Designing with Incremental Design?

Altera_Forum · ‎09-16-2007

Hello to all! This is a new thread I've started coming from my Problems with Logic Lock thread.

Now to let everyone know I was using Q2 version 7.0 and trying to follow directions from the Handbook to Logic Lock sub functions of the design. However when importing them up into the top level Logic Lock itself was failing. The feedback I got from Altera and this forum was that Logic Lock no longer works that way and that I should try Incremental Design instead. Now since I had tried that at first but the design didn't meet ID's requirements and I couldn't follow how ID was to be done so I had dropped it.

Anyway I'm now upgraded to Q2 v7.1 SP1 and have read the new ID documentation. I'm still very disappointed in the documentation and here I put one of my first four questions. The others I'll enter as replies to split them up for simplicity sake.

First question:

It is stated in several points in the ID documentation that the design leader needs to make the Global assignments in the top level and "export(?)" them to the lower level partitions for the designers to use in their parts of the design. (I believe I got some of the wording wrong but the jist is correct.)

Well....

Exactly, in excrutiating details, how is this done?

There are no directions anywhere for how to do this!

Altera_Forum · ‎09-16-2007

My second question:

Situation first;

I have from 17 to 21 different clocks in this design. 7 to 8 Globals and 10 to 13 Regional or Dual-Regional clocks.

I also have 2 Global Reset/Presets in the design.

Now 3 to 4 of the clocks are generated from PLLs, 3 to 4 are inputs or clock input and the rest are generated from logic.

The number of clocks is a result of the different devices that have to be interfaced with in the design.

Examples:

The cameras require 3 clocks of up to 200MHz with phase and cycle time differences.
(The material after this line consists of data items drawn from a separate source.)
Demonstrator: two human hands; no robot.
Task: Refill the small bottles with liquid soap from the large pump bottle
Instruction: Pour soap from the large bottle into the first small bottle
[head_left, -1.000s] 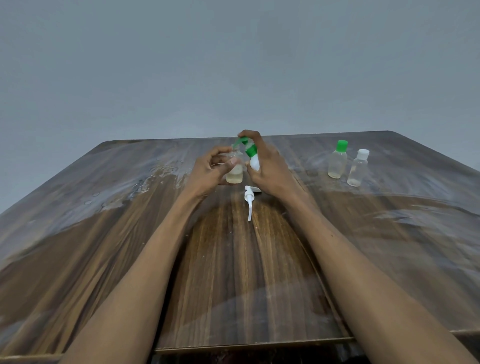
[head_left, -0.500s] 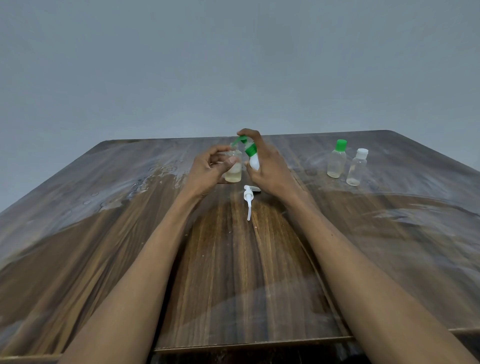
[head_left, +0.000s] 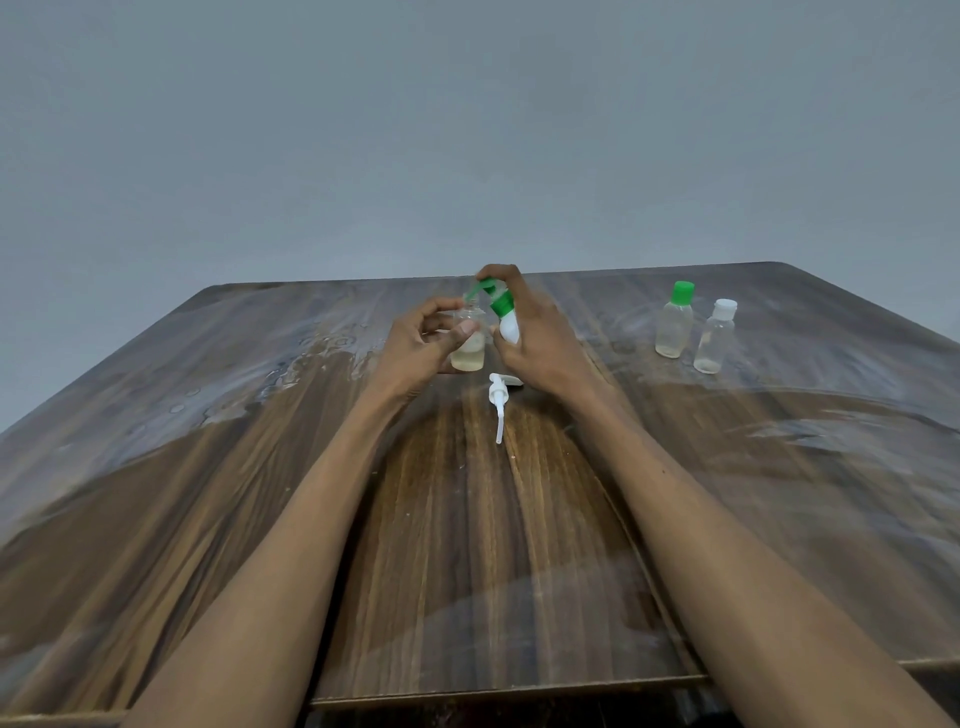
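Observation:
My left hand (head_left: 418, 347) grips a small clear bottle (head_left: 468, 349) with pale yellow liquid in its lower part, held upright just above the table. My right hand (head_left: 540, 338) grips a white bottle with a green cap (head_left: 505, 314), tilted so its open green spout sits over the small bottle's mouth. A white pump head (head_left: 498, 402) lies flat on the table just in front of both hands. Two capped small bottles stand at the far right: one with a green cap (head_left: 674, 323), one with a white cap (head_left: 716, 339).
The wooden table (head_left: 467, 545) has a glossy top with wet smears and droplets at the left (head_left: 291, 374). A grey wall rises behind its far edge. The table's near edge runs below my forearms.

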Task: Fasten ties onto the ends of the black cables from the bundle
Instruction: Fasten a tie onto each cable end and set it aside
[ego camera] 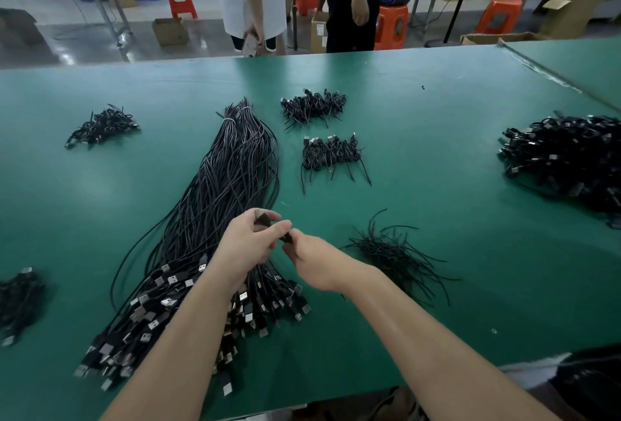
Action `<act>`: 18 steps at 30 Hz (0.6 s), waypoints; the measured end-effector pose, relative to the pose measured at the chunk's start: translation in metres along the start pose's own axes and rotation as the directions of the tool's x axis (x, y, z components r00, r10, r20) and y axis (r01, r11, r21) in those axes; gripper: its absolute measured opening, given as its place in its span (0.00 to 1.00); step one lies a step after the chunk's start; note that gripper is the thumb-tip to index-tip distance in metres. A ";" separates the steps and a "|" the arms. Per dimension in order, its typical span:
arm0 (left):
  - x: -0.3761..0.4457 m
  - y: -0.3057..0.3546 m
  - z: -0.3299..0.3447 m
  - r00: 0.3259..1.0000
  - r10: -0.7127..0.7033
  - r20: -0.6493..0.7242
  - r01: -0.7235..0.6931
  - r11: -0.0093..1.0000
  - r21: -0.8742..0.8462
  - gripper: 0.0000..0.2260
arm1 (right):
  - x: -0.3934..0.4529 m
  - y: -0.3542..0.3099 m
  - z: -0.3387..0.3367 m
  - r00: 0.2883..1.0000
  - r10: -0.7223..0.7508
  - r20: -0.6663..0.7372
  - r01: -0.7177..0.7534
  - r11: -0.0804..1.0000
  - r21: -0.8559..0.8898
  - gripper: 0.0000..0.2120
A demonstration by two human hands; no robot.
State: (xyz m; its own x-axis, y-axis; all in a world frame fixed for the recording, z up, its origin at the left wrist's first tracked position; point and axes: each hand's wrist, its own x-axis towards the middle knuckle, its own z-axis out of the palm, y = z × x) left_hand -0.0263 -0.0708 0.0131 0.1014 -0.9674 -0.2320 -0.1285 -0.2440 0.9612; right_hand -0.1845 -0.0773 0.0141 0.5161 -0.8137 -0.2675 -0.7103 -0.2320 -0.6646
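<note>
While several tied bunches (pixel 312 107) lie finished, my left hand (pixel 247 245) and right hand (pixel 316 261) pinch one cable (pixel 268 220). Most of the bundle (pixel 215 219) remains untied.

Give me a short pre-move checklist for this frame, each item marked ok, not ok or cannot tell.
1. Left hand holds a coiled black cable: ok.
2. Right hand pinches something dark at the coil: ok.
3. Tie wrapped round the cable: cannot tell, fingers hide it.
4. Loose ties lie beside the right hand: ok.
5. Cable bundle lies under the hands: ok.
6. Bare green mat for the finished cable: ok.
</note>
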 end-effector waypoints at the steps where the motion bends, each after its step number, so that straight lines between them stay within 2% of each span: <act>1: 0.001 -0.001 -0.001 0.999 -0.021 0.024 0.023 0.998 -0.055 0.14 | 0.000 0.000 0.000 1.000 -0.003 -0.001 0.003 1.000 0.003 0.14; 4: 0.002 -0.003 -0.001 0.996 -0.070 0.052 0.076 0.988 -0.132 0.18 | 0.000 -0.001 -0.001 1.000 -0.007 -0.005 0.007 1.000 0.026 0.17; 7: 0.000 -0.006 0.004 0.992 -0.095 0.082 0.111 0.970 -0.217 0.15 | 0.001 -0.004 -0.002 1.000 -0.019 -0.020 0.020 0.998 0.056 0.19; 9: -0.002 -0.009 0.007 0.995 -0.064 0.082 0.078 0.982 -0.174 0.13 | 0.001 -0.004 -0.001 1.000 -0.014 -0.009 0.014 0.998 0.057 0.19; 13: -0.004 -0.012 0.007 0.998 0.061 0.013 -0.061 0.998 0.016 0.10 | 0.002 -0.002 0.000 1.000 0.023 -0.003 -0.023 0.998 0.054 0.19; 16: -0.002 -0.012 0.004 0.995 0.100 -0.020 -0.099 0.994 0.049 0.11 | -0.001 -0.007 -0.002 0.999 0.035 0.024 -0.040 0.959 0.282 0.19; 18: -0.002 -0.012 0.004 0.995 0.098 -0.018 -0.098 0.995 0.031 0.13 | -0.005 -0.006 -0.003 0.993 0.071 0.096 -0.110 0.853 0.510 0.16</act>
State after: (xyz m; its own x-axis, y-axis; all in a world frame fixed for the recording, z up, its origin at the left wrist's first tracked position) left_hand -0.0286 -0.0661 0.0012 0.1064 -0.9853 -0.1334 -0.1681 -0.1501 0.9743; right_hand -0.1840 -0.0732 0.0218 0.5077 -0.7733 -0.3797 -0.4186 0.1638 -0.8933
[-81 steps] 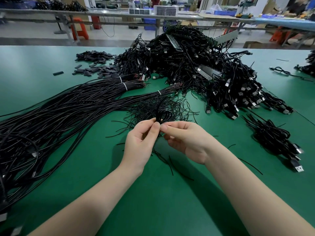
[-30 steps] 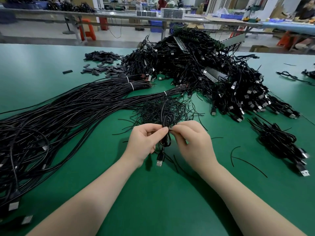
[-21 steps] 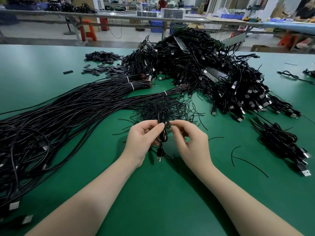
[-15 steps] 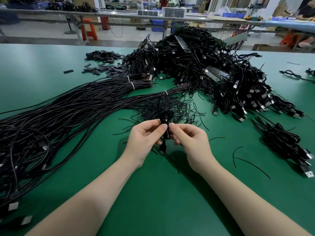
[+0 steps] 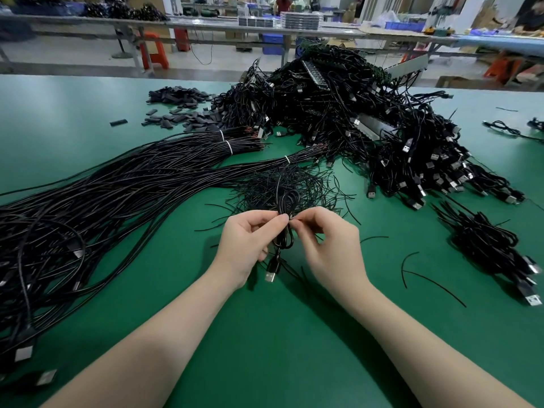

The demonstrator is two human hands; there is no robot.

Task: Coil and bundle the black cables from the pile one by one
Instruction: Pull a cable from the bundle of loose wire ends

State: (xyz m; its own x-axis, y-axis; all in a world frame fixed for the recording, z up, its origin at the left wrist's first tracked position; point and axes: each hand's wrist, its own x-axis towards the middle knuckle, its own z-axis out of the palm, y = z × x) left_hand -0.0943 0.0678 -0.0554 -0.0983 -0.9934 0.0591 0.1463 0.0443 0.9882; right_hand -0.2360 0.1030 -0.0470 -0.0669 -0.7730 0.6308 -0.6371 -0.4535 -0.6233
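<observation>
Working left to right across the green bench (image 5: 73, 119), you have the long straight black cables (image 5: 117, 195) fanned out on your left, some tied with white bands near their far ends, and your left hand (image 5: 247, 245) pinching the waist of a small coiled cable (image 5: 287, 219), thumb and forefinger closed narrow on it. Its upper loop stands above your fingers and its USB plug (image 5: 270, 275) hangs just above the bench. Your right hand (image 5: 326, 245) meets the same waist, fingertips closed on what appears to be a thin tie, though the blur there hides it. Behind the coil lies a heap of loose black ties (image 5: 294, 184); farther back and to the right sits the big tangled pile (image 5: 368, 128), with finished bundles (image 5: 488, 245) at your right. The risk now is the coil springing open if either pinch slackens before the tie is twisted tight, or the dangling plug snagging stray ties.
</observation>
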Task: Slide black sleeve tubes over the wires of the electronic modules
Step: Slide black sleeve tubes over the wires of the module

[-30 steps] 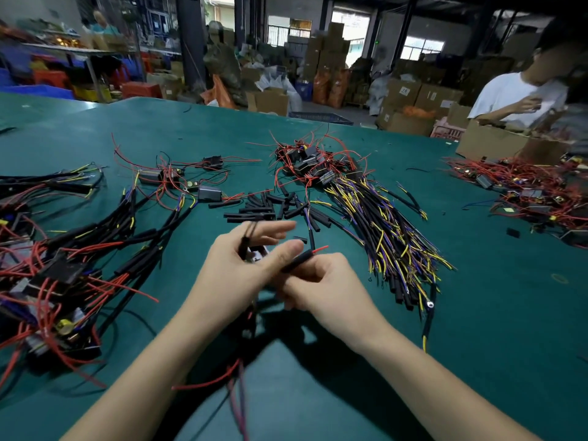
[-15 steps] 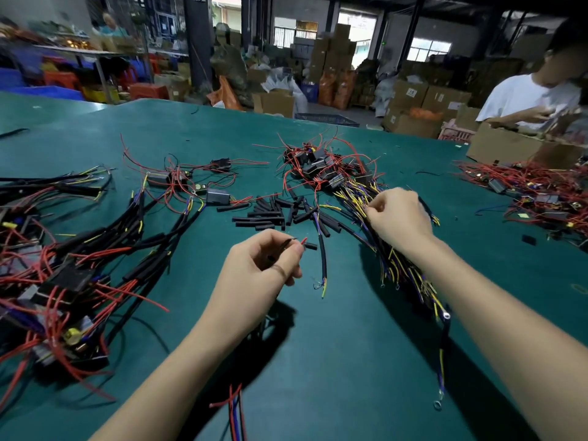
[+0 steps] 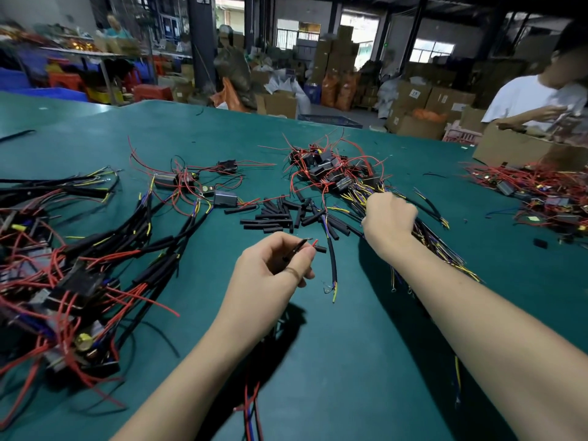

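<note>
While the left hand pinches red wire ends, the right hand curls into the wire bundle, with loose sleeves lying between, nearer the far edge.

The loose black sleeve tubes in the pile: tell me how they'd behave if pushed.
The black sleeve tubes look short, round and thin-walled, so they would probably roll and scatter across the green table. They likely weigh little. Lying loosely criss-crossed, a push would likely shift several together.

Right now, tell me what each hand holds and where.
Left hand pinches thin wires near their tips. Right hand grips the wire bundle partway along.
</note>
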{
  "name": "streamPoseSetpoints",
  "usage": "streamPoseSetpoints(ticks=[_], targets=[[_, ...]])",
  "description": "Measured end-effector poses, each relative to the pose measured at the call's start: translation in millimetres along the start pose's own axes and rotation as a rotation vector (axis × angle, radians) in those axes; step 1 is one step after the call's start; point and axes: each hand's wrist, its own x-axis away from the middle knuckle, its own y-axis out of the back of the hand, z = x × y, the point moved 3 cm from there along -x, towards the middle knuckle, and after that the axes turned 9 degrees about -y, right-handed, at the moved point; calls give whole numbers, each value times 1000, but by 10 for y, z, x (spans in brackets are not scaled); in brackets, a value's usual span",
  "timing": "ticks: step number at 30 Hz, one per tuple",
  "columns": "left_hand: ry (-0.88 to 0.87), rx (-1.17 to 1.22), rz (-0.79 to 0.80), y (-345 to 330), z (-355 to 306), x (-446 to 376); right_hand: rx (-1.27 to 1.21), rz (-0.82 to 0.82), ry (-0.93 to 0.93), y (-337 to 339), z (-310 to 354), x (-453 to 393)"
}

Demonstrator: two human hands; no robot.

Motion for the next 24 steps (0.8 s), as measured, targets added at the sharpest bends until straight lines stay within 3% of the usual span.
streamPoseSetpoints(ticks=[3,7,11,13,19,24], targets=[[4,1,-2,3,-1,-5,-160,-16,-59,89,-35,-21],[-12,11,-15,3,-11,-16,-619,-35,-220,347,-275,-101],[1,-21,-20,-10,-4,-16,-921,147,-137,445,-434,-102],[4,-52,-15,-3,6,-13,-808,243,-59,377,-449,-78],[22,-72,-41,35,7,-15,-447,141,5,399,-481,-96],[13,-88,-27,40,18,-15,-549,216,15,403,-452,-127]])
These I generate from An EPLL.

The transducers require 4MHz and/or 2MHz clocks as well as a serial 10KHZ clock.

The ADCs require a 10MHz serial clock.

The DACs require a 25MHz clock

The transceivers require a 125MHz clock.

And the list goes on....

I have one "partition" that requires 6 clocks, all Globals, as well as 1 Global Reset/Preset.

Now with all of these Global resources,

How, at the top level, do I set up these so that all the "partitions" use the correct resources and not conflict? Again, please, extreme details of what to do are very welcome. (None of this is covered in the documentation.)

Altera_Forum · ‎09-16-2007

My third question:

In the Q2 v7.1 Handbook Volume 1 Chapter 2 page 2-31 bottom paragraph it clearly states

"you can include a top-level PLL in your lower-level project"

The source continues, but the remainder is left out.